Thursday, August 12, 2010

Us Against the World

This post is the fourth in a series leading up to our anniversary on Sunday. Click here to start at the beginning.

Grow old along with me.

The best is yet to be - the last of life

for which the first was made.
Robert Browning

This week I celebrate my love for my beloved. When I told him I was eulogizing him all week on my blog, he responded, "Why, am I going away?" Oops. I meant to say, this week is an Ode to our Marriage.

With every difficult moment, every ordinary day, and every glorious year that passes, I grow more convinced that I married the right man for me.

We are still both convinced that we have the better end of the deal. I really know I have it better, but I let him believe he might be right. I also let him believe he is the smarter one of the two of us, which works well because in return he lets me believe that I am the smarter one.

We genuinely enjoy one another's company, one another's interests, one another's ambitions and passions. Plus we also enjoy one another's children, which is fortunate since they are also our own.

We are so blessed to have found one another, because a good marriage brings a wellspring of life to one's soul.

I believe we provide an example that while it takes constant maintenance, marriage does not have to be hard work. There are challenges, to be sure. Make sure you marry the right person, yes, sort of. But I think it's also about two people deciding to commit fully to this institution, this project, this team.

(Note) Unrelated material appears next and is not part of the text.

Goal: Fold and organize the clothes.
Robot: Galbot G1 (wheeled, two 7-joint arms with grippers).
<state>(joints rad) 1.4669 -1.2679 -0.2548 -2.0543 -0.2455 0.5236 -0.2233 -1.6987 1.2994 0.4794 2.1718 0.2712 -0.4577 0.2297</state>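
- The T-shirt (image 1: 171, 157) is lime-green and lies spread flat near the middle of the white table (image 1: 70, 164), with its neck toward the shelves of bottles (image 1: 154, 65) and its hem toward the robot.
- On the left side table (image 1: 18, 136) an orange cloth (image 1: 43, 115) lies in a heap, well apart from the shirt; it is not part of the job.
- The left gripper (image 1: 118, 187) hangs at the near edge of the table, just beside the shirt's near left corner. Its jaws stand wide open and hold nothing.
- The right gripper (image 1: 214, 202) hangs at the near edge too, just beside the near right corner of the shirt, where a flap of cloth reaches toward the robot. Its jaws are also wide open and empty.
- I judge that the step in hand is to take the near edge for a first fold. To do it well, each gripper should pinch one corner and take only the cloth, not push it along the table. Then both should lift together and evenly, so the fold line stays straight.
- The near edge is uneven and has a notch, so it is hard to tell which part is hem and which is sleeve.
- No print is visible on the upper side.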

We have found that when you keep expectations realistic, you fight fair, and live by simple principles, life together can be the blessing God intended.

Chains do not hold a marriage together.
It is threads, hundreds of tiny threads
which sew people together through the years.
~Simone Signoret

Great Expectations: Us Against The World
The challenges of our early time together came from outside our relationship, and ended up cementing our bond. We set up house across country from all of our parents and brothers and most of our friends, which quickly led to us relying on one another instead of the support structures we had previously had.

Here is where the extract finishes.